Sobre o Hudson

Esperou serenamente a mudança do semáforo.Baixo, franzino,sem transparecer fragilidade.Cabelo negro , face enrugada , testa ampla encimando um olhar sereno que vaza pelos olhos afastados e apertados.No boné preto o escudo dos Yankees ,uma jaqueta jeans, camisa quadriculada de algodão ,calças cáqui cingidas por um cinto de couro cru , velhos e cambados sapatos tênis. Na mão direita,uma sacola da Sears & Roebuck . Cruza a rua, em passo miúdo e resoluto , em frente ao prédio já antigo, de traços angulosos,vidro e aço a refletir o céu azul e as águas do Hudson, em placidez outonal. Agora lento e distraído, olha as vitrines , após vencer um novo quarteirão . A multidão envolvia-o tal um casaco,mas ele não se sentia desconfortável. Tudo fazia parte de uma cena muito conhecida das revistas estrangeiras e da TV.Gente,muita gente.

Sabia com todo o pequeno corpo que nunca seria um deles.Jamais seria.Não os invejava.Não os odiava.O ódio ás vezes passava rente,mas nunca o abraçara. Muitas vezes ,andaram lado a lado,sem troca de olhares,sem alterar as passadas. Paralelos , sempre paralelos , sem infinito para uni-los , ele e o ódio .

Resolveu descansar .Sentou no pequeno banco de pedra,na entrada de um parque.O grande prédio mostrava-se em mais detalhes,a transparência do vidro absorvia as pessoas.Pensou em entrar,tomar um elevador e contemplar a vista da cidade, lá de cima.Sorriu para dentro ; a vontade é ardilosa .Pensou que a natureza dos edifícios era desafiar o homem a subir,ficar junto ao céu,arranhando-o,enroscando-se nele.As montanhas , não . Simplesmente estavam lá .Rastros de Deus em sua longa jornada.As pegadas ficaram ,testemunhando Deus ou apenas a sua passagem ,um ou vários dias e noites muito antigas. Agora, testemunhas ao vento de si mesmas.E Deus espreitava ao longe,muito longe.Chomolungma,seu filho mais forte,mais alto,mais duro,mais implacável.Muitos naquela cidade pagariam para ver o mundo do alto de Chomolungma, alguns talvez lá procurassem Deus , que estaria tão a sua frente e tão próximo que jamais seria visto.Muitos morreram, só porque a montanha estava lá.

Isso os incomodava .E muito.

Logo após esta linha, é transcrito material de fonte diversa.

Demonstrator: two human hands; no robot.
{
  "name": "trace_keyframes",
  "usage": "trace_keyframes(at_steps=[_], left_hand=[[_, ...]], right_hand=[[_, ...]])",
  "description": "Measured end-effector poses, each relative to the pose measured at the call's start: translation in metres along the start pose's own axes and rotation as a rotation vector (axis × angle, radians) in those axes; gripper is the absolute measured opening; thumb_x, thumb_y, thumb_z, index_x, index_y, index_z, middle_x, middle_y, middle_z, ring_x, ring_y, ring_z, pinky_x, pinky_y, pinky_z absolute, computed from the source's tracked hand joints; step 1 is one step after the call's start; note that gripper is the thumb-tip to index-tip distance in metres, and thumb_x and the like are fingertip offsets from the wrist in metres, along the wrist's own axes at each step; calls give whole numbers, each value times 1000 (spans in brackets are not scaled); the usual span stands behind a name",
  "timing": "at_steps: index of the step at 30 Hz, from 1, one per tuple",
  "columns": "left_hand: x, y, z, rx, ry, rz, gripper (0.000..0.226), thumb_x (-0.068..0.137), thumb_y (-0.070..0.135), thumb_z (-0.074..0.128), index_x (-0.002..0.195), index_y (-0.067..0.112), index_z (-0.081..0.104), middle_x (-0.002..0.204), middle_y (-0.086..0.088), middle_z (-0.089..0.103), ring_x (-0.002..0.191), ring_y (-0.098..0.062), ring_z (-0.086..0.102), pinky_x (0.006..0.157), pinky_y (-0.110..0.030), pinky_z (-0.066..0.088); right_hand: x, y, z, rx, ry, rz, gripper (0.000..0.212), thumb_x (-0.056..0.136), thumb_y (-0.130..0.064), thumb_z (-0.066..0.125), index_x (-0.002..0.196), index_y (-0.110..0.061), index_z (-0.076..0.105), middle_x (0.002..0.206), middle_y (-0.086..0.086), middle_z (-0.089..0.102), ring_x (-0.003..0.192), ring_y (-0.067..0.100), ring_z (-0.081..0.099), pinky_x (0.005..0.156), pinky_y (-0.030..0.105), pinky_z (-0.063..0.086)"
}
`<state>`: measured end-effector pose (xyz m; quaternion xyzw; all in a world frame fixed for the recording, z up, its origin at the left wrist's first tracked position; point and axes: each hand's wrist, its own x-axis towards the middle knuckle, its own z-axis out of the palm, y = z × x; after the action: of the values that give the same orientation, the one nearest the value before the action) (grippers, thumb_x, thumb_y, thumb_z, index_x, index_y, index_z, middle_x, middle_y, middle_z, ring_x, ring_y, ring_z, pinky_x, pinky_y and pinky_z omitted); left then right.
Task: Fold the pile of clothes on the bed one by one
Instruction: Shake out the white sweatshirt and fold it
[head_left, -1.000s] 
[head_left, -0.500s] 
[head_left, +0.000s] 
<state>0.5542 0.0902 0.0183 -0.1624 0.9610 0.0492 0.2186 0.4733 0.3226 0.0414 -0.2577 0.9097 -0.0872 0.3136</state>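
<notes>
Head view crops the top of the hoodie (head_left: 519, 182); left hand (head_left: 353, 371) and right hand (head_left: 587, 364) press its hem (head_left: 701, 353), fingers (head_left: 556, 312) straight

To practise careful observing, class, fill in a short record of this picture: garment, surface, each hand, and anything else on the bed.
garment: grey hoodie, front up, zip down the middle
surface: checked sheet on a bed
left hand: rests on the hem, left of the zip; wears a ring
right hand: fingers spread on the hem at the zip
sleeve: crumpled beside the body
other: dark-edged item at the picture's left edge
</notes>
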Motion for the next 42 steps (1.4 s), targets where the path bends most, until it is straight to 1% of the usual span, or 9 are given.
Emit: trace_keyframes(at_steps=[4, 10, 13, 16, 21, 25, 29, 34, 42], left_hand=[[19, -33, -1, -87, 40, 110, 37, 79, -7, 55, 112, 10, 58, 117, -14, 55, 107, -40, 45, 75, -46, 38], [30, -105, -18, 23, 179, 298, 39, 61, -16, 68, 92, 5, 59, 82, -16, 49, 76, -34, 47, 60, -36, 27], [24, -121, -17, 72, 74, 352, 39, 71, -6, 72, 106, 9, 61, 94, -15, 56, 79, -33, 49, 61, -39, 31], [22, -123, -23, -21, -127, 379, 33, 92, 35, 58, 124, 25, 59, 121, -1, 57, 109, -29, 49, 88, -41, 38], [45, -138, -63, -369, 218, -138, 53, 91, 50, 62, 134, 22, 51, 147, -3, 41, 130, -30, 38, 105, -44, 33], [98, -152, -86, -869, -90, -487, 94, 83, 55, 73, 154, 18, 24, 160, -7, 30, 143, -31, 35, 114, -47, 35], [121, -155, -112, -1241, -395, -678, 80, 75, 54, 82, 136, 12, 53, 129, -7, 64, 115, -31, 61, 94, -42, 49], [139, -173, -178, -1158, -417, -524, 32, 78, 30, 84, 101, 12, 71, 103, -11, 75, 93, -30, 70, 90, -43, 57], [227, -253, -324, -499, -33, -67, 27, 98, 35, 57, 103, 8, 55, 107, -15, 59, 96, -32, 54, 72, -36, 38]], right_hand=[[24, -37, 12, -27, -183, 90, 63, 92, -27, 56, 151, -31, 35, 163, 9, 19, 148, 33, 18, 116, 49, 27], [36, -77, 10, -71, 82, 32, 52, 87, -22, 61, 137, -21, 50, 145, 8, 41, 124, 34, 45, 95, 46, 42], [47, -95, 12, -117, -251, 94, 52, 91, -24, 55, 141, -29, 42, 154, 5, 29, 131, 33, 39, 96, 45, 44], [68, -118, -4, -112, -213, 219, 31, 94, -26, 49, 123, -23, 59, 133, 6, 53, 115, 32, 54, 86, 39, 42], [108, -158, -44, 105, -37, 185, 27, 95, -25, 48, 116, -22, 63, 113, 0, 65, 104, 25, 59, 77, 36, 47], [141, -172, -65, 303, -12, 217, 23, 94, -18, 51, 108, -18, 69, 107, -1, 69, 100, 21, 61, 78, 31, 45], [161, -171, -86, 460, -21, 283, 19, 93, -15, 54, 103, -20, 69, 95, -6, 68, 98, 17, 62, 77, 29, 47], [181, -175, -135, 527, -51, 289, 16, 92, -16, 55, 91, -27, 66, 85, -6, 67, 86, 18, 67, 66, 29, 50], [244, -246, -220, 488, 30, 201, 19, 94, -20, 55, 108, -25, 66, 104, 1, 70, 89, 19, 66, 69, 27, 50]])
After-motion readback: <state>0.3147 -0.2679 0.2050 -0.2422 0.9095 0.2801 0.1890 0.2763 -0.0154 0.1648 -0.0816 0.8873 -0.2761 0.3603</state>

Levantou do banco.Caminhou até a calçada do edifício de metal e vidro.Sentou-se,tirou o boné e os sapatos ,colocando as meias dentro deles, despiu a jaqueta,abriu a camisa . Lentificou os gestos ; pegou da sacola a bandeira do seu país, estendeu-a no chão , em curta e profunda reverencia . Agora, amplo e preciso, tirou da sacola o depósito de cinco litros, vertendo sobre o corpo a gasolina azul e fria ; de um bolso traseiro da calça, puxou o isqueiro que acenderia , acalentando a chama junto ao peito e ao rosto.

A chama sustenta por mãos sonâmbulas, envolveu-lhe todo o corpo .Não sentia dor nem emoção, apenas meditava enquanto a transição de homem para fogo se anunciava . Pessoas começaram a correr pela calçada , assustadas pelo nascimento brusco das chamas .Em algumas janelas do prédio envidraçado, alguns gritavam ; um terror em muitas línguas,dialetos e algaravias , profuso , potente . Na calçada oposta, homens e mulheres formavam um grupo a assisti-lo, uns pulando,saltitando em aflição,com as mãos na cabeça e apontando para o alto, na direção do prédio da ONU, de metal e vidro refletindo a pequena fogueira a arder, no cair da tarde , em matizes alternantes de vermelho e azul.